3. An elevator speed control system as claimed in claim 1 wherein said sensor circuit is responsive to a load on said induction motor having a negative polarity and exceeding a predetermined magnitude to be operative to limit the voltage applied across the motor.
4. An elevator speed control system comprising, in combination, an elevator car and a counterweight connected to both ends of a traction rope respectively, a hoist sheave having said traction rope trained thereover, an induction motor for driving said hoist sheave to vertically move said elevator car and said counterweights in the opposite directions, a source of alternating current for driving said induction motor, thyristor means on the power running side and thyristor means on the breaking side connected between said induction motor and said source respectively, speed generator means operatively coupled to said induction motor to generate a speed signal representative of the actual speed of the latter, command generator means for generating a command speed signal for the induction motor, subtracter means connected to both said command generator means and said speed generator means to generate a differential signal between said speed signal and said command speed signal, saturation generator means coupled to said subtracter means to generate a command for saturation signal required for applying across the induction motor a rated voltage thereof after the completion of the acceleration of the induction motor, said saturation generator means being responsive to the initiation of deceleration of the induction motor to render said command for saturation signal null, sensor means connected to said subtracter means and operatively coupled to said saturation generator means to produce an output in response to said differential signal less than a predetermined magnitude to limit an output from said saturation generator means, firing control circuit means on the power running side operatively coupled to said saturation generator means to respond to said differential signal having a positive magnitude to control a firing angle of said thyristor means on the power running side to cause said source to apply across said induction motor an AC voltage phase controlled by said thyristor means on the power running side, and firing control circuit means on the braking side operatively coupled to said saturation generator means to respond to said differential signal having a negative magnitude to control a firing angle of said thyristor means on the braking side to cause said source to apply across said induction motor a DC voltage phase controlled by said thyristor means on the braking side.

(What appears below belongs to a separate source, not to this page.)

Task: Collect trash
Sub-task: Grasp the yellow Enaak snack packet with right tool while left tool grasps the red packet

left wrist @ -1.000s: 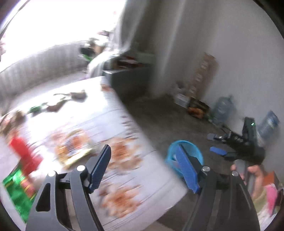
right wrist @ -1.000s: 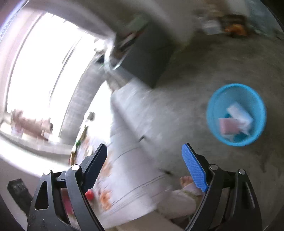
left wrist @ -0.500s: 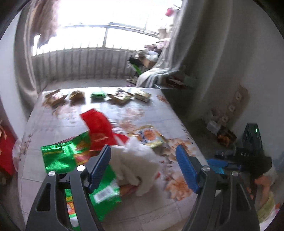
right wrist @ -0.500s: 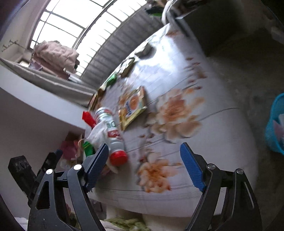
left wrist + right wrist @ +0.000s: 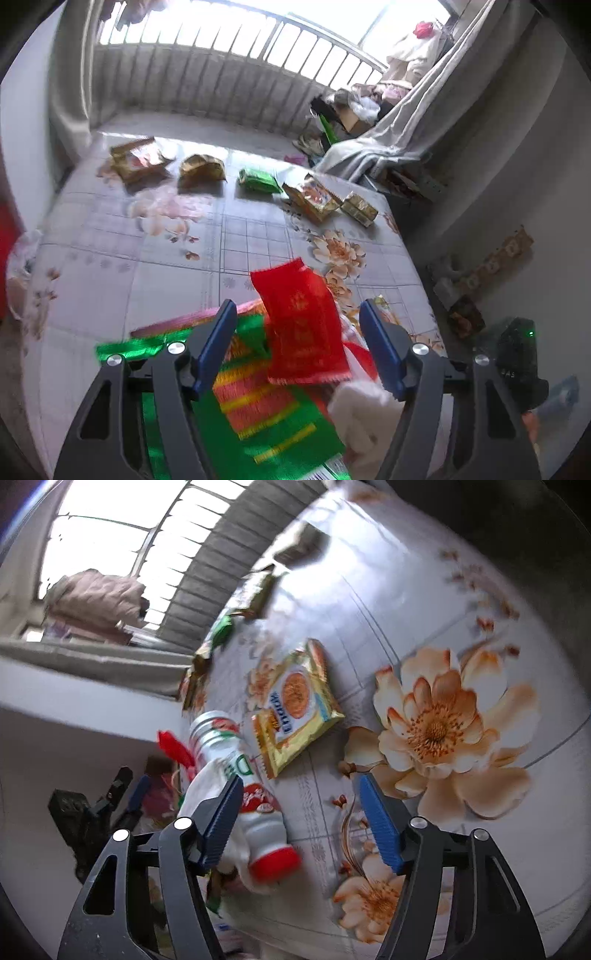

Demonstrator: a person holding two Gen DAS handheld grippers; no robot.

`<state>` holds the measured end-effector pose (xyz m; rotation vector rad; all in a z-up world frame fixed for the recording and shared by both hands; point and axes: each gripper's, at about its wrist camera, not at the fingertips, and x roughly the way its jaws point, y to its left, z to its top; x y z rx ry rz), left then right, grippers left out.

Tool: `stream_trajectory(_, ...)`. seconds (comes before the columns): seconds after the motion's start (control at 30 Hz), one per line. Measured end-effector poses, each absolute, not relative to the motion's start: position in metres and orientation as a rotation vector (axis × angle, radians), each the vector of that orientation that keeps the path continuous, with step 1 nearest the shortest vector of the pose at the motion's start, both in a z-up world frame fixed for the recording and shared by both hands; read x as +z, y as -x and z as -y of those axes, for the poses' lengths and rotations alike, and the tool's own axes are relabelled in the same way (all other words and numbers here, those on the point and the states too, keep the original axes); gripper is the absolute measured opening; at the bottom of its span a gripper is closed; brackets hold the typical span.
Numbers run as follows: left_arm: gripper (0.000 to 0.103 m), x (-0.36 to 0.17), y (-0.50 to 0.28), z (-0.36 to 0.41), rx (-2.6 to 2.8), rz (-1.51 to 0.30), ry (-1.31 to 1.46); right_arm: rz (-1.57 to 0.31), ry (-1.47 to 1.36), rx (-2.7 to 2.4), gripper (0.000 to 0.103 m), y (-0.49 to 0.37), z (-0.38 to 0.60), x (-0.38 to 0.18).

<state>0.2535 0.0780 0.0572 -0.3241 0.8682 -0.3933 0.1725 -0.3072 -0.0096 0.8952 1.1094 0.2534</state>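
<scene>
Both views swung from floor to table; left hand-held gripper (image 5: 297,347) closing around red wrapper (image 5: 301,332), right hand-held gripper (image 5: 301,821) closing, empty.

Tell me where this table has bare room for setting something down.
Bare tablecloth lies between the far row of gold wrappers and the near heap around the red wrapper. Free too: the flower print right of the yellow biscuit packet. Crowded: around the bottle.

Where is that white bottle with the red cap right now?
In the right wrist view the bottle lies on its side on the flowered tablecloth at lower left, cap toward the camera, just below the yellow snack packet and beside the right gripper's left finger.
</scene>
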Motion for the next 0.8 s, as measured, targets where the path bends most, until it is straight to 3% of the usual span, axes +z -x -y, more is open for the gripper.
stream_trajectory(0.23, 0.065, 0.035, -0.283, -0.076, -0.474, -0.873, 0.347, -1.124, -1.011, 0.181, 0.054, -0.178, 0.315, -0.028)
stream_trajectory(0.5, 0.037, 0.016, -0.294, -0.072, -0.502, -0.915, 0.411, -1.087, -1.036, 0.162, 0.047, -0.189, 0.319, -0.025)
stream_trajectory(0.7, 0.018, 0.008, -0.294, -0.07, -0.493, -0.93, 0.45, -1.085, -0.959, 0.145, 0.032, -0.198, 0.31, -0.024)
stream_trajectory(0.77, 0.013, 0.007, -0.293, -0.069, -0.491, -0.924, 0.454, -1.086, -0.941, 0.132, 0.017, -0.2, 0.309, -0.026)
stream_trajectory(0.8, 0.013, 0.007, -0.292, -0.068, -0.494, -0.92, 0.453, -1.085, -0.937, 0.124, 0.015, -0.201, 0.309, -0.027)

5. An elevator speed control system comprising, in combination, an elevator car and a counterweight connected to both ends of a traction rope respectively, a hoist sheave having said traction rope trained thereover, an induction motor for driving said hoist sheave to vertically move said elevator car and said counterweights in the opposite directions, a source of alternating current for driving said induction motor, thyristor means on the power running side and thyristor means on the braking side connected between said induction motor and said source respectively, speed generator means operatively coupled to said induction motor to generate a speed signal representative of the actual speed of the latter, command generator means for generating a command speed signal for the induction motor, subtracter means connected to both said command generator means and said speed generator means to generate a differential signal between said speed signal and said command speed signal, saturation generator means coupled to said subtracter means to generate a command for saturation signal required for applying across the induction motor a rated voltage thereof after the completion of the acceleration of the induction motor, said saturation generator means being responsive to the initiation of deceleration of the induction motor to render said command for saturation signal null, negative polarity load sensor means operatively coupled to said saturation generator means to produce an output in response to a load on said induction motor having a negative polarity and exceeding a predetermined magnitude to limit an output from said saturation generator means, firing control circuit means on the power running side operatively coupled to said saturation generator means to respond to said differential signal having a positive magnitude to control a firing angle of said thyristor means in the power running side to cause said source to apply across said induction motor an AC voltage phase controlled by said thyristor means on the power running side, and firing control circuit means on the braking side operatively coupled to said saturation generator means to respond to said differential signal having a negative magnitude to control a firing angle of said thyristor means on the braking side to cause said source to apply across said induction motor a DC voltage phase controlled by said thyristor means on the braking side.Cited by (0)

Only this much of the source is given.